What to produce → Repeat the entire listing exactly. Omit all pictures.

Dataset content →
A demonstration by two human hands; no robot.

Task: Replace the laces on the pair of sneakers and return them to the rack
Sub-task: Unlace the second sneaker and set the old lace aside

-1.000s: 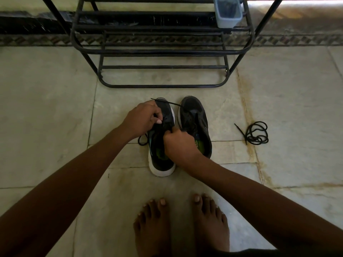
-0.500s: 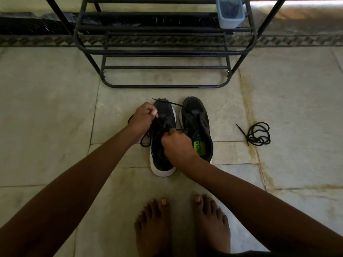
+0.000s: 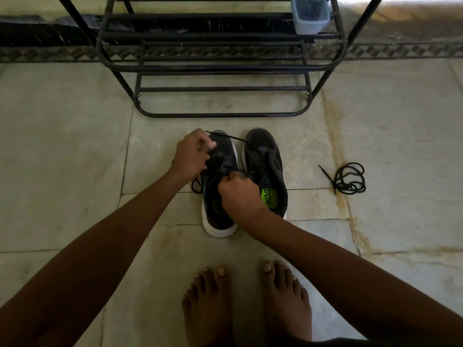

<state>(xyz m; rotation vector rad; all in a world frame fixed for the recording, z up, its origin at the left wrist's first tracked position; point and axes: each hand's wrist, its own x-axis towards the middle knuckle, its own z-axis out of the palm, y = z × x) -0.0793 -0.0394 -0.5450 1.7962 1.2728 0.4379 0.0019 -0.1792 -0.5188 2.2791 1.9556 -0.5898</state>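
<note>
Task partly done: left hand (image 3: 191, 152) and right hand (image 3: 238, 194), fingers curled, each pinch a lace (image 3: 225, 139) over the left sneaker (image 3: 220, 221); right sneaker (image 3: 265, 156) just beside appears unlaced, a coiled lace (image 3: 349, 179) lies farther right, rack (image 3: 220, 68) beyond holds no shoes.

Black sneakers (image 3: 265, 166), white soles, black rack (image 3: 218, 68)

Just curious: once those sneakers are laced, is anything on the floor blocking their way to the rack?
Nothing visible does. The sneakers sit just before the rack on bare floor; the loose lace lies off to the right.
</note>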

Your solution →
A demonstration by two human hands; no robot.

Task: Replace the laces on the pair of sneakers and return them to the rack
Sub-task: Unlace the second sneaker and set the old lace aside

-1.000s: 
-0.500s: 
+0.000s: 

<state>(xyz m; rotation vector rad; all in a world frame fixed for the recording, z up, its origin at the left wrist's first tracked position; point and axes: each hand's wrist, its own x-axis towards the middle knuckle, its own z-axis out of the palm, y = z × x) -0.0793 -0.0394 -0.5450 1.7962 1.2728 0.4379 0.0019 -0.1792 -0.5188 2.2791 1.9556 -0.5898</state>
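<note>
Task partly done: left hand (image 3: 191, 152) and right hand (image 3: 238, 194), fingers curled, each pinch a lace (image 3: 225, 139) over the left sneaker (image 3: 220, 221); right sneaker (image 3: 265, 156) just beside appears unlaced, a coiled lace (image 3: 349, 179) lies farther right, rack (image 3: 220, 68) beyond holds no shoes.

Black sneakers (image 3: 265, 166), white soles, black rack (image 3: 218, 68)

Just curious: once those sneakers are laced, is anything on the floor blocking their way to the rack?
Nothing visible does. The sneakers sit just before the rack on bare floor; the loose lace lies off to the right.
</note>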

There's nothing left to add to the answer.